> _EXERCISE REQUIREMENTS_
Which lines in the data contain the word "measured"? Please copy each of them.

> _DATASET SECTION_
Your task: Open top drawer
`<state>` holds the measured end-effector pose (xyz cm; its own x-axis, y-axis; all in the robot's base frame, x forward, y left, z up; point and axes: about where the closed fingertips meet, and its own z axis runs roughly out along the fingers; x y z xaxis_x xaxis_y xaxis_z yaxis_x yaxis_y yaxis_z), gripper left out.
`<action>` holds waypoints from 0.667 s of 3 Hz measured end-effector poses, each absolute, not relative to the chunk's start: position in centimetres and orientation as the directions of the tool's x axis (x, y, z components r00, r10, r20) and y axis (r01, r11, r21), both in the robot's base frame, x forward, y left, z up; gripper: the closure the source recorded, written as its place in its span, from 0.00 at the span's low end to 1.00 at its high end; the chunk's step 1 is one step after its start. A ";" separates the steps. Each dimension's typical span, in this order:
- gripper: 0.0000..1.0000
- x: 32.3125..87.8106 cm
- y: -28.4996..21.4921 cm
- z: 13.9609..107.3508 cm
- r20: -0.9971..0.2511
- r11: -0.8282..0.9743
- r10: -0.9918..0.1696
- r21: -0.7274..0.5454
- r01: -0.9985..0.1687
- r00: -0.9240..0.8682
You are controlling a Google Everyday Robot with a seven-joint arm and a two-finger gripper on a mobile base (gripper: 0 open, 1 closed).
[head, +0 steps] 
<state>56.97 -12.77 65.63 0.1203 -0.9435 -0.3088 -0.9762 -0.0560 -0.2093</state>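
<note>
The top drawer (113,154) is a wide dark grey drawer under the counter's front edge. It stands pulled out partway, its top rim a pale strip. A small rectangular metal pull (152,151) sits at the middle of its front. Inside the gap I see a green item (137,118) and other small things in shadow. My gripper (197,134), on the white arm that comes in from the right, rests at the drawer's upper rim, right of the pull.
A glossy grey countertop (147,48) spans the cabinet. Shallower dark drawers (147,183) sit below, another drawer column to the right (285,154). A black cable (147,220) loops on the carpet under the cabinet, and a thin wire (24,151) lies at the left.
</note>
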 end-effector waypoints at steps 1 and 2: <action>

> _OUTPUT OF THE EXERCISE_
`<state>` holds the measured end-effector pose (xyz cm; its own x-axis, y-axis; all in the robot's base frame, x forward, y left, z up; point and axes: about where the closed fingertips meet, and its own z axis runs roughly out along the fingers; x y z xaxis_x xaxis_y xaxis_z yaxis_x yaxis_y yaxis_z), gripper left out.
`<action>` holds waypoints from 0.667 s of 3 Hz measured end-effector poses, each absolute, not relative to the chunk's start: position in centimetres and orientation as the directions of the tool's x axis (x, y, z components r00, r10, r20) and y axis (r01, r11, r21), both in the robot's base frame, x forward, y left, z up; gripper: the closure the source recorded, written as its place in its span, from 0.00 at the span's low end to 1.00 at its high end; the chunk's step 1 is one step after its start. A ";" separates the steps. Each dimension's typical span, in this order:

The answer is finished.